=== Begin Enclosure ===

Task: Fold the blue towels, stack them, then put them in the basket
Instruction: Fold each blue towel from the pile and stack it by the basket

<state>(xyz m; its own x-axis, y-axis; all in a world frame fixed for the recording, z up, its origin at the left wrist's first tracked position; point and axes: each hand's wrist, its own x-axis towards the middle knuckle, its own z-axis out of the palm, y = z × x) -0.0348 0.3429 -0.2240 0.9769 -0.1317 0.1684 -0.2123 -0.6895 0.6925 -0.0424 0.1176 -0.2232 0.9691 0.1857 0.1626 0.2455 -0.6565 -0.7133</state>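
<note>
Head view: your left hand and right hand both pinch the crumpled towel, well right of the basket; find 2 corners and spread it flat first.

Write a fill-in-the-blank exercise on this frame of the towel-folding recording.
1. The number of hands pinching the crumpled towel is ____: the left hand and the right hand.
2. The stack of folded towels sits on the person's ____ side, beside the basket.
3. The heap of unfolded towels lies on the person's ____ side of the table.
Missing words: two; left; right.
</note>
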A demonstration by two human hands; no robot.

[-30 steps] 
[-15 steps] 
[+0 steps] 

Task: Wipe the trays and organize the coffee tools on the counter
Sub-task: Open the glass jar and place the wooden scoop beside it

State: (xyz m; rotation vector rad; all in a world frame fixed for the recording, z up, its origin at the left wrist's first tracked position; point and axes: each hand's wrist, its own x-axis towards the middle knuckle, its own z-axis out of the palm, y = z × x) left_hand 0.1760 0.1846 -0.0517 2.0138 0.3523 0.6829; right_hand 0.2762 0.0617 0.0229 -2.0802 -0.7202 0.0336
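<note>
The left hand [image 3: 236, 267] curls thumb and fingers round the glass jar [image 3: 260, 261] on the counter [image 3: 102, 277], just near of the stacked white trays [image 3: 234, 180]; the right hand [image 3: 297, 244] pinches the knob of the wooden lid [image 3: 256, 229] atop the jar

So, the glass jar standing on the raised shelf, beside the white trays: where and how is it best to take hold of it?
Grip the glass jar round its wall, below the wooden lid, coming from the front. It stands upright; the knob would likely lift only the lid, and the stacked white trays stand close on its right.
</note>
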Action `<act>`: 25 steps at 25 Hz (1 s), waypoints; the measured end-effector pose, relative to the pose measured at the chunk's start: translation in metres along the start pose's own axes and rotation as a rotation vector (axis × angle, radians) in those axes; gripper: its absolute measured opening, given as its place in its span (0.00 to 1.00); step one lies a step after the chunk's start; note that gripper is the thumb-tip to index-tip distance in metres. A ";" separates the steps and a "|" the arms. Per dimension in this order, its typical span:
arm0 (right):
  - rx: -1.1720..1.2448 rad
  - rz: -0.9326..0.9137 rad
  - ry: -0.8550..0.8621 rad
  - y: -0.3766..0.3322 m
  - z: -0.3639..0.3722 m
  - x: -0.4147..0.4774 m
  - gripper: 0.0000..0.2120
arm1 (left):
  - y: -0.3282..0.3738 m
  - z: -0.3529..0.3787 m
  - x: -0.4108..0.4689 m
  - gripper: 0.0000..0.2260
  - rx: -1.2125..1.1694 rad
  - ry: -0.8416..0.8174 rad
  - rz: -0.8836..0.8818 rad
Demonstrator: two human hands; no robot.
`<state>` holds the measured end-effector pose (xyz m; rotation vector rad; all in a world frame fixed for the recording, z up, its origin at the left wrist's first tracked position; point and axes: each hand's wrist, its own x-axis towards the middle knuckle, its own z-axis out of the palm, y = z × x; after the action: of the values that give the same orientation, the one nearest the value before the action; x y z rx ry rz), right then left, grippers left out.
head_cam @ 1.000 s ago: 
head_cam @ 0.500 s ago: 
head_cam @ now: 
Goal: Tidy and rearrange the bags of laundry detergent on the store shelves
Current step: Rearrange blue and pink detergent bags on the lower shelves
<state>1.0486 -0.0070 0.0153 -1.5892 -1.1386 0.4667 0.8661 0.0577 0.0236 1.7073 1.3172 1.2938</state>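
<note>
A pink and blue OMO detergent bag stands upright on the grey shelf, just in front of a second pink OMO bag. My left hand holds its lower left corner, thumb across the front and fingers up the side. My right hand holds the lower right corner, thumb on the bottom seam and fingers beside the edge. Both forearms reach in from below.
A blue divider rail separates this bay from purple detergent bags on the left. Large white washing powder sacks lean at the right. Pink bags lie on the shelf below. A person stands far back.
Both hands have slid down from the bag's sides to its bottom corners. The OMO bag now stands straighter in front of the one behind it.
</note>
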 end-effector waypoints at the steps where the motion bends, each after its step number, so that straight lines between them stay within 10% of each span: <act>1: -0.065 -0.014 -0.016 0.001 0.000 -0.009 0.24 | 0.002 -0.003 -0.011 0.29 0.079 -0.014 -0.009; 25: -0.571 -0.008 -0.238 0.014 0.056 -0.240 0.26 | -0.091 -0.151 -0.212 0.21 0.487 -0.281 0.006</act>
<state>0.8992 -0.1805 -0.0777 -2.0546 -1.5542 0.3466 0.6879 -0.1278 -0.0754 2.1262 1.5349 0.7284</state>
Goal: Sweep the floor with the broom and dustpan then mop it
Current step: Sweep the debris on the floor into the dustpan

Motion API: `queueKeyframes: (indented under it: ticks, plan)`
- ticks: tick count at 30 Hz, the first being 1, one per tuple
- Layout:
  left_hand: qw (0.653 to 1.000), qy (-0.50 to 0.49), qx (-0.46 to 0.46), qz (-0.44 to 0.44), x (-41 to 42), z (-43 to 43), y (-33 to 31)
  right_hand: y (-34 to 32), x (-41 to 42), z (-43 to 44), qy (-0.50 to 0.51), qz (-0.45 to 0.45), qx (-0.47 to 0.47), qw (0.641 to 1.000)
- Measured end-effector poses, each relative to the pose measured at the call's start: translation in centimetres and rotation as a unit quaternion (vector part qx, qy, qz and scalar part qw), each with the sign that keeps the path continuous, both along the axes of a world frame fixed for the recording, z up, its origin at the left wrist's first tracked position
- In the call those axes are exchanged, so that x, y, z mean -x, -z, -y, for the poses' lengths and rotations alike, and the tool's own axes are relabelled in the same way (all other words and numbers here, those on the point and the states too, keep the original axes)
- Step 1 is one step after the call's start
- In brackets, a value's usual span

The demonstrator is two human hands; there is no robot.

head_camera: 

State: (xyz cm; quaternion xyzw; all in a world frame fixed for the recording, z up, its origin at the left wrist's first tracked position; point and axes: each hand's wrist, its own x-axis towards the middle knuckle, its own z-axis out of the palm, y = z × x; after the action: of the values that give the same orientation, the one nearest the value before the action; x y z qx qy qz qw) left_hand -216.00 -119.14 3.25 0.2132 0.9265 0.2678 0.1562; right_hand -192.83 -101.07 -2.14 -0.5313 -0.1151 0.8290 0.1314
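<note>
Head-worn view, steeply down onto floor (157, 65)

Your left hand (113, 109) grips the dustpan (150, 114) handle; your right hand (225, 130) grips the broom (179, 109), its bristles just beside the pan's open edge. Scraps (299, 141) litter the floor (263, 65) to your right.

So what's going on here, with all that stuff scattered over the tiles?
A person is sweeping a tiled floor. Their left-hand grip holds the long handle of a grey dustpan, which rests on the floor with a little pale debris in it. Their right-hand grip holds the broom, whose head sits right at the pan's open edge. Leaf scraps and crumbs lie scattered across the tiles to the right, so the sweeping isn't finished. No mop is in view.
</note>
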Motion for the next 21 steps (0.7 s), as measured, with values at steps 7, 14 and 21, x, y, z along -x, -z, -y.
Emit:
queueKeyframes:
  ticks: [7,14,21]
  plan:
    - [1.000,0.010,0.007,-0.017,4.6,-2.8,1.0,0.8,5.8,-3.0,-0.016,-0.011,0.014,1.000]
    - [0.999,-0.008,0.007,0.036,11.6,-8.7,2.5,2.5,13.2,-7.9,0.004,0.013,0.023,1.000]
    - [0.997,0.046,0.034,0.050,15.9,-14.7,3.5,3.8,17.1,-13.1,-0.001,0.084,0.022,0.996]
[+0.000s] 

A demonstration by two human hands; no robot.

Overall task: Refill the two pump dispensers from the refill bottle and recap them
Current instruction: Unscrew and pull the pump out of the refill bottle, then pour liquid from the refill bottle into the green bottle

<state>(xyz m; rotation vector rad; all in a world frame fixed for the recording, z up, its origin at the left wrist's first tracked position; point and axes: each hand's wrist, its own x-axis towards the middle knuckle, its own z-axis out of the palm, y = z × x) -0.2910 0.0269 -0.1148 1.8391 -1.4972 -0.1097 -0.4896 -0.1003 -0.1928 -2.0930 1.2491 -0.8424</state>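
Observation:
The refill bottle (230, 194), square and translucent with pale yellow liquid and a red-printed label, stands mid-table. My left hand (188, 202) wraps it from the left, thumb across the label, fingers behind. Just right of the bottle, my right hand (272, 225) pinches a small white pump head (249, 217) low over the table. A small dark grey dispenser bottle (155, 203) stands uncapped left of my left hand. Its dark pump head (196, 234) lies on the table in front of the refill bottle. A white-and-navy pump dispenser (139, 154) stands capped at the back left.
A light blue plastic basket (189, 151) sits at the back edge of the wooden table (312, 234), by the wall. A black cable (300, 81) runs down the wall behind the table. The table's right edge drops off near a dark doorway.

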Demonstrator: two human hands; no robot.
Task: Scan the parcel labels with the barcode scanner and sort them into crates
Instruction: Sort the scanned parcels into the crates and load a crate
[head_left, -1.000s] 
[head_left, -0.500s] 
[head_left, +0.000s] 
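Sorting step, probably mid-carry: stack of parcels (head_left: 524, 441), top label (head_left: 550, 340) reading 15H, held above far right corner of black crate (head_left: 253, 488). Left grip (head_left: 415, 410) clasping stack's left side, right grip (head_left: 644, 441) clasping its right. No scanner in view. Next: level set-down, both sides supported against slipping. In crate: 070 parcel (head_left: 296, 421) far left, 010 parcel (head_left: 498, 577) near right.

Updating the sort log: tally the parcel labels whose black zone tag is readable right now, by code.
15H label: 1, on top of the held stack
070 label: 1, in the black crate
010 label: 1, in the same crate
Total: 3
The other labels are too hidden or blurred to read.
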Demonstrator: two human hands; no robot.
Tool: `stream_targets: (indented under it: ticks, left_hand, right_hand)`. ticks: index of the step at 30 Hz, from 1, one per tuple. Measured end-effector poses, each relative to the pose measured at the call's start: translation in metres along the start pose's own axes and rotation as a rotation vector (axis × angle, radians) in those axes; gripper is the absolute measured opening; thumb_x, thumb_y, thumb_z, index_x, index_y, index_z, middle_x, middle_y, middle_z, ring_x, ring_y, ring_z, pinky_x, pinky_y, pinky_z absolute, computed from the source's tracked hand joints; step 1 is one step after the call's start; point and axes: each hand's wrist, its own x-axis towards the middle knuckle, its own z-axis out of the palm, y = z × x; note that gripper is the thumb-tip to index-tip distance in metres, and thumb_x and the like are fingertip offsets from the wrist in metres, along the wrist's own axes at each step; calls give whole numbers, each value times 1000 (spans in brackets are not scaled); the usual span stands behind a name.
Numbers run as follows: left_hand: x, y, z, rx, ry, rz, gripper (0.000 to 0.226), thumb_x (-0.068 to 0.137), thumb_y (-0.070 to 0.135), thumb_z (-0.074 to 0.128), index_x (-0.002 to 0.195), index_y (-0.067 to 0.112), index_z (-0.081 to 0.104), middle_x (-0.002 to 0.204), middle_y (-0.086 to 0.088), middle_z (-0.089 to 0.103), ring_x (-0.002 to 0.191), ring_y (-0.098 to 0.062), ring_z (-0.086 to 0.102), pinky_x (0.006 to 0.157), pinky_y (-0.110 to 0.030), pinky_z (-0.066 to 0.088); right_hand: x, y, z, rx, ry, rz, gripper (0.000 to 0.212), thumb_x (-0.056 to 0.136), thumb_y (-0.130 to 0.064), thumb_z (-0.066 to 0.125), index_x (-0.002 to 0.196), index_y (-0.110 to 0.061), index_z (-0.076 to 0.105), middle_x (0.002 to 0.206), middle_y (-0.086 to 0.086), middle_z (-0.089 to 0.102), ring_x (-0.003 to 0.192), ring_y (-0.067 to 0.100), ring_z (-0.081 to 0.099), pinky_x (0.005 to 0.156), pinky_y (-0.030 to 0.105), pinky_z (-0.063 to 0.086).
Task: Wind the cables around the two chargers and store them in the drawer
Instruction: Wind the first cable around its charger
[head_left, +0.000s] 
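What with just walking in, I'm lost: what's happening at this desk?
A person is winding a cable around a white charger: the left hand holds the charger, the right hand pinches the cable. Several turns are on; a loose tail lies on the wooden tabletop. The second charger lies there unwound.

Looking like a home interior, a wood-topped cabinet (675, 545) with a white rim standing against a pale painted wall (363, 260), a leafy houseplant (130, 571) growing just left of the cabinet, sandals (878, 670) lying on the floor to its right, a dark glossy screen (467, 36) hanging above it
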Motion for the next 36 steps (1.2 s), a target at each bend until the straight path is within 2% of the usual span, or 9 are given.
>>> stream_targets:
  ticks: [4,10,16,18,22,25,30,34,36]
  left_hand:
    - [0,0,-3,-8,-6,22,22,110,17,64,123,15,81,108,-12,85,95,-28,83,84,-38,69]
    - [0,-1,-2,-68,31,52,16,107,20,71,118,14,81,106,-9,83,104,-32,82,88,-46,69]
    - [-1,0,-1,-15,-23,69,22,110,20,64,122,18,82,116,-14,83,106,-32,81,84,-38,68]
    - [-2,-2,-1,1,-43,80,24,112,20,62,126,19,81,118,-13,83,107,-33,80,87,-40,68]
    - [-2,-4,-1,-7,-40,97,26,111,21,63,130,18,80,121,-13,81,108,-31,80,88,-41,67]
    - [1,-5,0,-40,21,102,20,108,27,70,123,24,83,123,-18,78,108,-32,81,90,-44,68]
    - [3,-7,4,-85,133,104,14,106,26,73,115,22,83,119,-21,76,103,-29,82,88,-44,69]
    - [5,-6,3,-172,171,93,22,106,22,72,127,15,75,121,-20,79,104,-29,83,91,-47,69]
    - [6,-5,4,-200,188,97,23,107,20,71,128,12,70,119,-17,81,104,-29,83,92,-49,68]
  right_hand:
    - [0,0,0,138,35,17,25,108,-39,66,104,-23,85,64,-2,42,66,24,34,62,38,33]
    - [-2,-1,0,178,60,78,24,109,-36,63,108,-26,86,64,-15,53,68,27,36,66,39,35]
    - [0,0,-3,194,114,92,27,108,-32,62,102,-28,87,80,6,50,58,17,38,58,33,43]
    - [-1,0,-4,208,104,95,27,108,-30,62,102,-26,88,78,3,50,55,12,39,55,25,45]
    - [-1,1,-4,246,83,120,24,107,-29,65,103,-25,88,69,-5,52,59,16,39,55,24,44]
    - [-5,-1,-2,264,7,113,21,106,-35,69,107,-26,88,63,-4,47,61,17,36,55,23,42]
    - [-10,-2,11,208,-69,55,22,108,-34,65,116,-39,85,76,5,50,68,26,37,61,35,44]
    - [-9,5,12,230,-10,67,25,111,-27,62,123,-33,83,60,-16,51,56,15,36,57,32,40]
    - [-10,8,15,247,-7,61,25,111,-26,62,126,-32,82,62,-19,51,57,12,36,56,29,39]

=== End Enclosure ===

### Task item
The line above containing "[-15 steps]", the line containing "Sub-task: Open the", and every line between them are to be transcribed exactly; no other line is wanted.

### Response
[-15 steps] 
[+0 steps] 

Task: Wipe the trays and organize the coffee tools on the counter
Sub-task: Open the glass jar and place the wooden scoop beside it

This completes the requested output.